Nor does the People’s Bank of China have good options to support Chinese growth via fresh liquidity. The yuan’s 11% decline this year is adding to the pressures on highly-indebted developers struggling to avoid default in overseas borrowing.
This leaves Japan in a particularly tough spot. The Bank of Japan’s balance sheet already exceeds the size of the $5 trillion economy. Inflation, meantime, is racing well ahead of the 2% target at a moment when a weak yen has Japan importing commodities at elevated prices.
Not surprisingly, Prime Minister Fumio Kishida’s government is hinting at even bigger stimulus packages. For now, Tokyo is waiting to see how the extra budget worth 29.1 trillion yen ($208 billion) it unveiled in late November affects growth.
At the time, Kishida said “I will do my best to deliver various measures in this comprehensive economic package to the people so that they can feel that we are supporting their lives,” just as data showed prices in Tokyo in October were rising at the fastest pace since 1989.

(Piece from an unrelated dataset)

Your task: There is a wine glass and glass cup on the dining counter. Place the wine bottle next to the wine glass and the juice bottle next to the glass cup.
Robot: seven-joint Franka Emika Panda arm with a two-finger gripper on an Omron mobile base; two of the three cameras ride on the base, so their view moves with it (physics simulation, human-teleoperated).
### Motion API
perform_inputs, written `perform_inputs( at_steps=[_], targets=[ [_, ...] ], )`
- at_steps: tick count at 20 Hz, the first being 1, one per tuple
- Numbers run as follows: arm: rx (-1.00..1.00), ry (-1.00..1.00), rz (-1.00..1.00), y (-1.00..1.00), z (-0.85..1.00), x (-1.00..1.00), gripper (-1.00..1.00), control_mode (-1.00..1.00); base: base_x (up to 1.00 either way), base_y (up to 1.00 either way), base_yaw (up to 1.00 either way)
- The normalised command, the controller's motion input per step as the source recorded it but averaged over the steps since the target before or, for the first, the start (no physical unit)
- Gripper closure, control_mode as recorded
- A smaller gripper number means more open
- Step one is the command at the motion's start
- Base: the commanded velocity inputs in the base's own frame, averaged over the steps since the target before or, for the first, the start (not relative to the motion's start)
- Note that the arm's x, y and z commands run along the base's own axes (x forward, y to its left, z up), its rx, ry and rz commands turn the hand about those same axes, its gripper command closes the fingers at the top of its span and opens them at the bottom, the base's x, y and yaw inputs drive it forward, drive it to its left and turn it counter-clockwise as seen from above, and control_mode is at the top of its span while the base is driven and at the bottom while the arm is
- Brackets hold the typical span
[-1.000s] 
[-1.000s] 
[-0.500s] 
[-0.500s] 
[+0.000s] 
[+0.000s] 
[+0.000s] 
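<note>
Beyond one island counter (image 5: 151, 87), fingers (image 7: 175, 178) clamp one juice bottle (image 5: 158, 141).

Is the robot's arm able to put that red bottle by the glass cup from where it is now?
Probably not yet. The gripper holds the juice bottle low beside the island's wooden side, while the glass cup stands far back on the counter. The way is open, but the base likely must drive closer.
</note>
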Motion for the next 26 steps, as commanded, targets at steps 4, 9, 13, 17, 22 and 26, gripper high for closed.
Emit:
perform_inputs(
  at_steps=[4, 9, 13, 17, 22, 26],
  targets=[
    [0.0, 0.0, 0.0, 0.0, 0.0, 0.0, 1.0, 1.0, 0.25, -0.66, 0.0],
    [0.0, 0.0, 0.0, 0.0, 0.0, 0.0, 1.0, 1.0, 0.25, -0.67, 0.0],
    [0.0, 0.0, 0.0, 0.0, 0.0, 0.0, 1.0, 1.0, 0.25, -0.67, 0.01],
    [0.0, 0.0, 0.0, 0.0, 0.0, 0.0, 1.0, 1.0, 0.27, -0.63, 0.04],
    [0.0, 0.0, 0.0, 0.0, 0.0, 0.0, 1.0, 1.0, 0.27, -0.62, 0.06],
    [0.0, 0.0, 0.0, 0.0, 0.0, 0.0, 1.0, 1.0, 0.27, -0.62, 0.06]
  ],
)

Odds are, Kishida’s team will be sending more in the months ahead as China flatlines and Federal Reserve rate hikes increase U.S. recession risks.
Japan faces an unexpected headwind: the weak yen is doing more to hurt business and household confidence than boost exports or corporate profits. The problem, as Harumi Taguchi at S&P Global Market Intelligence told Bloomberg: “When the yen falls this fast, companies face a tough situation in that they are hit by higher import costs of materials while they can’t easily pass on costs to exports when overseas economies are slowing down.”
Again, the yen recovered a bit in recent days as U.S. inflation eased to 7.7% in October year-on-year. That convinced markets that the Fed’s days of tightening in 75 basis-point intervals are over. Well, hopefully. But then the Covid surge in China could easily reignite supply chain-related inflation. And between Vladimir Putin’s Ukraine war and OPEC’s intransigence, energy prices could explode anew.
That would have Fed Chairman Jerome Powell’s team tapping even harder on the brakes. The yen, in turn, could easily return to the 145 to 150 range versus the dollar, setting off a new cycle of nail-biting about the health of Asia’s second-biggest economy.
“While there are calls for the BOJ to raise interest rates, a quarter-century of near-zero interest rates has turned Japan into a low-interest-rate addict,” says Richard Katz, who publishes The Oriental Economist Report. “With 16% of all loans charging interest of less than 0.25% and 70% less than 1%, a host of companies would suddenly become insolvent if forced to pay substantially higher rates. Currently, the economy is too fragile to raise rates enough to make much of a dent” in the U.S.-Japan rate gap.
Over in the No. 4 economy, Bank of Korea Governor Rhee Chang-yong is under fire for raising rates too aggressively. Such fears also bear Chinese fingerprints. As China grows the slowest in 30 years, Korea is running into intensifying headwinds.
Looked at in the context of Japan’s troubles, the view that China’s economy is now out of the woods needs revision.